[WHAT NEEDS TO BE DONE] Every entry must appear in the answer exactly as it does here.
(TASK MATERIAL begins)
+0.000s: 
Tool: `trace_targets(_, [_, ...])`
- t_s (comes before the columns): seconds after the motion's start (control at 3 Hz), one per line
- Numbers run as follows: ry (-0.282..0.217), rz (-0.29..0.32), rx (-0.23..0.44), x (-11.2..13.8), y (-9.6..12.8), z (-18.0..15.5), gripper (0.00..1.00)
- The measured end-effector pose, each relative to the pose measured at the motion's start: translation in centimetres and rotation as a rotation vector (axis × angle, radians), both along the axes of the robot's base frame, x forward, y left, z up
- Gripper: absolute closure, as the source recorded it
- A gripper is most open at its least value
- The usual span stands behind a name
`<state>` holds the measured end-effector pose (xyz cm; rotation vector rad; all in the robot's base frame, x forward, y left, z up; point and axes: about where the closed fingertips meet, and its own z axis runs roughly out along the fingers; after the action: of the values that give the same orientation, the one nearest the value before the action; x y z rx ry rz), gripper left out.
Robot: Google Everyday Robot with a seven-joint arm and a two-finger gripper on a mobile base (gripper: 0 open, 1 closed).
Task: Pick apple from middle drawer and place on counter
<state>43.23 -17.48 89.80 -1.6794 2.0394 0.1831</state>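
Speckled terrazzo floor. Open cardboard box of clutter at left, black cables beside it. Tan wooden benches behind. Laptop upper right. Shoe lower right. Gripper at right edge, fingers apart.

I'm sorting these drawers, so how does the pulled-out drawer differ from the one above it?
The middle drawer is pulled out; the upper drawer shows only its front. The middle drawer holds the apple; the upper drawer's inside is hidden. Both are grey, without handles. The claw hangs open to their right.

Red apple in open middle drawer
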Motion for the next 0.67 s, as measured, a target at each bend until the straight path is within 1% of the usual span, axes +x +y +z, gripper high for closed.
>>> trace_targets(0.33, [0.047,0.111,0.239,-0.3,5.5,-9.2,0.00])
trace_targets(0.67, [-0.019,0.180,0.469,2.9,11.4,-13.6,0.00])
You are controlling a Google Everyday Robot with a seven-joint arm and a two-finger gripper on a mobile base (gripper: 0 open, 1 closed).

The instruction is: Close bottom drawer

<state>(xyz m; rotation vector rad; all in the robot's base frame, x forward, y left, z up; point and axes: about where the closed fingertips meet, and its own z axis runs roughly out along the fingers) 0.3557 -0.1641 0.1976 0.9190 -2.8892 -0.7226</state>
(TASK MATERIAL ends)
[ANSWER AREA]
+0.000s: 
Tool: `trace_targets(_, [_, ...])`
- t_s (comes before the columns): seconds after the motion's start (control at 3 Hz), one per line
- Numbers run as follows: ry (-0.282..0.217), rz (-0.29..0.32), rx (-0.23..0.44), x (-11.2..13.8), y (-9.6..12.8), z (-18.0..15.5), gripper (0.00..1.00)
- The measured end-effector pose, each relative to the pose measured at the motion's start: translation in centimetres and rotation as a rotation vector (axis × angle, radians), both along the axes of the robot's base frame, x forward, y left, z up
- Gripper: absolute closure, as the source recorded it
- A gripper is most open at its least value
- The usual span stands behind a name
`<state>` holds the measured end-effector pose (xyz cm; rotation vector rad; all in the robot's base frame, x forward, y left, z up; point and axes: about where the closed fingertips meet, and its own z axis runs roughly out along the fingers; after the action: of the values that give the same orientation, the one nearest the value before the action; x y z rx ry rz), gripper left out.
Robot: Google Everyday Robot with a seven-joint arm and a two-finger gripper on a mobile base (gripper: 0 open, 1 closed).
Task: Pick apple from middle drawer and place on counter
<state>43.23 -17.48 89.80 -1.6794 2.0394 0.1831</state>
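Speckled terrazzo floor. Open cardboard box of clutter at left, black cables beside it. Tan wooden benches behind. Laptop upper right. Shoe lower right. Gripper at right edge, fingers apart.

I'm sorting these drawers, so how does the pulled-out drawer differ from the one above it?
The middle drawer is pulled out; the upper drawer shows only its front. The middle drawer holds the apple; the upper drawer's inside is hidden. Both are grey, without handles. The claw hangs open to their right.

Red apple in open middle drawer
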Motion for the next 0.67 s, as measured, a target at each bend until the straight path is within 1% of the usual span, axes +x +y +z, gripper high for closed.
>>> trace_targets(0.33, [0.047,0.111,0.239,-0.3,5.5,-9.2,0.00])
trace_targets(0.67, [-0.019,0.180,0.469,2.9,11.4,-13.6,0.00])
You are controlling a Google Everyday Robot with a seven-joint arm and a two-finger gripper on a mobile base (gripper: 0 open, 1 closed).

The instruction is: Close bottom drawer

<state>(xyz m; rotation vector rad; all in the robot's base frame, x forward, y left, z up; point and axes: about where the closed fingertips meet, and its own z axis runs roughly out along the fingers) 0.3557 -0.1641 0.1976 0.9190 -2.8892 -0.7226</state>

This answer is now complete.